#' Diffusion transfer function
#'
#' This function implements an empirical Monte Carlo approach to estimate the
#' spectral transfer function for the effect of firn diffusion on the spatial
#' average of firn/ice-core stable isotope records.
#'
#' The approach is described in detail in Münch and Laepple (2018). In brief,
#' \code{nc} Gaussian white noise time series are created and diffused and the
#' average of these time series is calculated. The process is repeated
#' \code{ns} times. For each of the \code{ns} realisations, spectra of the
#' average diffused and undiffused records are calculated; subsequently, the
#' \code{ns} spectra are averaged, and the ratio of the average diffused to
#' the average undiffused spectrum yields the spectral transfer function.
#'
#' Diffusion is modelled as the convolution of the undiffused record with a
#' Gaussian with standard deviation given by the diffusion length
#' \code{sigma}. The spectral estimates are calculated using Thomson’s
#' multitaper method with three windows with linear detrending before
#' analysis.
#'
#' @param nt the length of the modelled isotope records (i.e. the number of
#' data points in each record).
#' @param nc the number of cores in the modelled core array.

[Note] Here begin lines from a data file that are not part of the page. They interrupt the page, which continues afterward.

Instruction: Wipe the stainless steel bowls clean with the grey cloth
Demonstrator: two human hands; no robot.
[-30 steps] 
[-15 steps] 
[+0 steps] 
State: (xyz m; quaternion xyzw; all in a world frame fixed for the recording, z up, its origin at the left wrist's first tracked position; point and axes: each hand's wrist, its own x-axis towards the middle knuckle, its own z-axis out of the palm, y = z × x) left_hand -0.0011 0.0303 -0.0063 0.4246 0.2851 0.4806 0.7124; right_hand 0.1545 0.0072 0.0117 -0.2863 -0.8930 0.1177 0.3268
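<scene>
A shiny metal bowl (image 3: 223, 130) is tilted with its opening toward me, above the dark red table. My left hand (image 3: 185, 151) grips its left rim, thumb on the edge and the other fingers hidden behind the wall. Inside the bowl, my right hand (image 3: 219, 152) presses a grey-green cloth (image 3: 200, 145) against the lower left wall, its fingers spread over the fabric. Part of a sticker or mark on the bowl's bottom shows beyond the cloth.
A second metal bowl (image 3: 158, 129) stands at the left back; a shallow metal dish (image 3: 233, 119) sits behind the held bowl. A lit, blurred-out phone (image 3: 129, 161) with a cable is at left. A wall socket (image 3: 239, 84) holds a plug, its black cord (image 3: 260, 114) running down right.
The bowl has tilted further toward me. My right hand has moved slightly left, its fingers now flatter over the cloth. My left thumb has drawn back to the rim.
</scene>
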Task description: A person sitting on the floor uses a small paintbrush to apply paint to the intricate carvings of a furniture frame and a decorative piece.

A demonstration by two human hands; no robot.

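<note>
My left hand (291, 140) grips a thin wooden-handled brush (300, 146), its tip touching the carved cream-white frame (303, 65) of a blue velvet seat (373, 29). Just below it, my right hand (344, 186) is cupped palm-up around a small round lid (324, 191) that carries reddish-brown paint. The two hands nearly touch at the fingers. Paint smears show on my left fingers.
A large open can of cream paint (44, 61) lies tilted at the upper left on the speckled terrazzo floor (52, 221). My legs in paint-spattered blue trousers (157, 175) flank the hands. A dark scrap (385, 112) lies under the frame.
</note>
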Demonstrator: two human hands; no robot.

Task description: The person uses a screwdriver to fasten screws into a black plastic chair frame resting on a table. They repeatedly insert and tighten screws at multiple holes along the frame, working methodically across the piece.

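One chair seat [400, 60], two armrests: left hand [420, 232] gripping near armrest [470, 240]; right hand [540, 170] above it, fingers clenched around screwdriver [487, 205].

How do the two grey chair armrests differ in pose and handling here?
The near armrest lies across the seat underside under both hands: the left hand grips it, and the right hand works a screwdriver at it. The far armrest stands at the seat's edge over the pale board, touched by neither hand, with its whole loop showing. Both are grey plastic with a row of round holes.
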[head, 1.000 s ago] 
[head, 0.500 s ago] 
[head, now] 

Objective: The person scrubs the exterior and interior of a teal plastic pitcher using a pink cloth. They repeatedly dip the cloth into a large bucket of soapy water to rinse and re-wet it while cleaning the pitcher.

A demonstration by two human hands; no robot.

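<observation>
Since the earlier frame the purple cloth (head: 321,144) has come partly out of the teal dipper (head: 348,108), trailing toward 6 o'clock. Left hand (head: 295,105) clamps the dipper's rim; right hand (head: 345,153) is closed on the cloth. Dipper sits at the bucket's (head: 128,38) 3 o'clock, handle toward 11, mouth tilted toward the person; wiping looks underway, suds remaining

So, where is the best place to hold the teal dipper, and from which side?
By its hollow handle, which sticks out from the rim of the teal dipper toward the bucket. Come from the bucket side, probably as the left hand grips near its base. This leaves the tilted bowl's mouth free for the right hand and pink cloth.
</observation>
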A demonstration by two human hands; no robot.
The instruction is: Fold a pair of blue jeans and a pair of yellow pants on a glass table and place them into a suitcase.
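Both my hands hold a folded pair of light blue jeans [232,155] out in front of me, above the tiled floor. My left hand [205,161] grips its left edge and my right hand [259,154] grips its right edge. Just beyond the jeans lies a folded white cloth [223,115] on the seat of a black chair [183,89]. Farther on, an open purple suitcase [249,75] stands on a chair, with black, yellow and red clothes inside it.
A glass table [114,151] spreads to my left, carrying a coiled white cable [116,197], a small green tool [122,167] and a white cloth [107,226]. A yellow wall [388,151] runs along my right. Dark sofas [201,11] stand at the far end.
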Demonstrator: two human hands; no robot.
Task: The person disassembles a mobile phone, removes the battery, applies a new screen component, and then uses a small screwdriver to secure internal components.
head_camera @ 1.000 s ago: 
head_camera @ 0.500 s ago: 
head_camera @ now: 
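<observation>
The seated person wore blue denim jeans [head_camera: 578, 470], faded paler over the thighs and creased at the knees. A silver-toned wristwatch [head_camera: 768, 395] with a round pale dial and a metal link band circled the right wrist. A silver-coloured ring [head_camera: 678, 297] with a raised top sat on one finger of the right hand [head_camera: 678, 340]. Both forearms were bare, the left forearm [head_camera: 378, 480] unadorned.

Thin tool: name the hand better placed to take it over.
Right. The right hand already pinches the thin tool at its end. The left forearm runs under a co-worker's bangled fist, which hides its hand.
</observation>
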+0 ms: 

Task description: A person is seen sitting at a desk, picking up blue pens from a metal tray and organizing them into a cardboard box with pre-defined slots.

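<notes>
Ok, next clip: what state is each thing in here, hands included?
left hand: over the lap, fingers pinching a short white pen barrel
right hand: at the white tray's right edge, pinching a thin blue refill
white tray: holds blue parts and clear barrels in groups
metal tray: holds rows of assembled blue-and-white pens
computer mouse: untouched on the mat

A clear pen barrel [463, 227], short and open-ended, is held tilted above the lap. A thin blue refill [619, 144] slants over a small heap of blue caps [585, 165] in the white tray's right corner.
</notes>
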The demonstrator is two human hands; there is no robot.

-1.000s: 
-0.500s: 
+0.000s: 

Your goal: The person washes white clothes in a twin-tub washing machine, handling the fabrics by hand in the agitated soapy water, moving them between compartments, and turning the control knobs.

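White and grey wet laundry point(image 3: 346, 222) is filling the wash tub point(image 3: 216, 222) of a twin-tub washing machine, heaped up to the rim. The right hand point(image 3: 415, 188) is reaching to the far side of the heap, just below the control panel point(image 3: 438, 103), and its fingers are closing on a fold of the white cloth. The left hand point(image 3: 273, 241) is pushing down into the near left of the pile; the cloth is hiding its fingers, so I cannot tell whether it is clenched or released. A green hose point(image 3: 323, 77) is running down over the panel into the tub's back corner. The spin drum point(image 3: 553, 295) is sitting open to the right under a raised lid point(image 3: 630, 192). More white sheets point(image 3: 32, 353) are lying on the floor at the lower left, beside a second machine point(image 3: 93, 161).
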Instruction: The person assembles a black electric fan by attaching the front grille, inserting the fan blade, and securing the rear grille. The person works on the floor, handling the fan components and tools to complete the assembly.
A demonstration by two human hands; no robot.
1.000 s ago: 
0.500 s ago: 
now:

#' @param ns the number of Monte Carlo simulations for estimating the transfer
#' function.
#' @param sigma numeric vector of length \code{nt} or numeric array of
#' dimension \code{nt * nc} providing diffusion length values. The \code{nt}
#' diffusion length values are assumed to correspond to the respective
#' \code{nt} isotope values. If only a numeric vector is provided, it is
#' assumed that these diffusion lengths are valid for all \code{nc} cores. If
#' an array is provided, each column provides the diffusion lengths for the
#' respective core. Note that the units of the diffusion length must match the
#' units of \code{res}.
#' @param res the sampling (e.g., temporal) resolution of the isotope data;
#' determines the frequency axis of the transfer function.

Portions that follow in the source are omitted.